--- Given data ---

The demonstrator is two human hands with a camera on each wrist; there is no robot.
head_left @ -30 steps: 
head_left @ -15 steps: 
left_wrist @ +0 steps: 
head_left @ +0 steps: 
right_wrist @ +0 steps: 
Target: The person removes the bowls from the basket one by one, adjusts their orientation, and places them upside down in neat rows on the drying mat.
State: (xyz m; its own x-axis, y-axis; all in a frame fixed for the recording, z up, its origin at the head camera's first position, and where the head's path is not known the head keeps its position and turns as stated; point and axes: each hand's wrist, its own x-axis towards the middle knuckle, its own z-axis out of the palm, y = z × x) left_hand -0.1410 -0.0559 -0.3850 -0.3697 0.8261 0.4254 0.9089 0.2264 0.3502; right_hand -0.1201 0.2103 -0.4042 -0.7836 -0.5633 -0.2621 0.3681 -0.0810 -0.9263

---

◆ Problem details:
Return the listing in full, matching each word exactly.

◆ Task solution:
The demonstrator is two human hands with a camera on each wrist; there is no robot.
head_left @ -30 steps: 
head_left @ -15 steps: 
left_wrist @ +0 steps: 
head_left @ +0 steps: 
right_wrist @ +0 steps: 
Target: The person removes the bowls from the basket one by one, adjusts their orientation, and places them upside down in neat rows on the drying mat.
State: (xyz m; its own x-axis, y-axis; all in a frame fixed for the recording, z up, its origin at the head camera's first position, and where the head's path is not known the head keeps its position and turns as stated; point and axes: each hand's wrist, its own x-axis towards the middle knuckle, its own z-axis out of the palm, y = z × x) left_hand -0.1410 -0.0559 -0.3850 -0.3697 0.8261 0.4254 0.9089 0.2264 0.3502; right_hand -0.1201 0.2103 -0.4042 -0.7836 -0.5633 -0.2621 0.3681 -0.0810 -0.9263

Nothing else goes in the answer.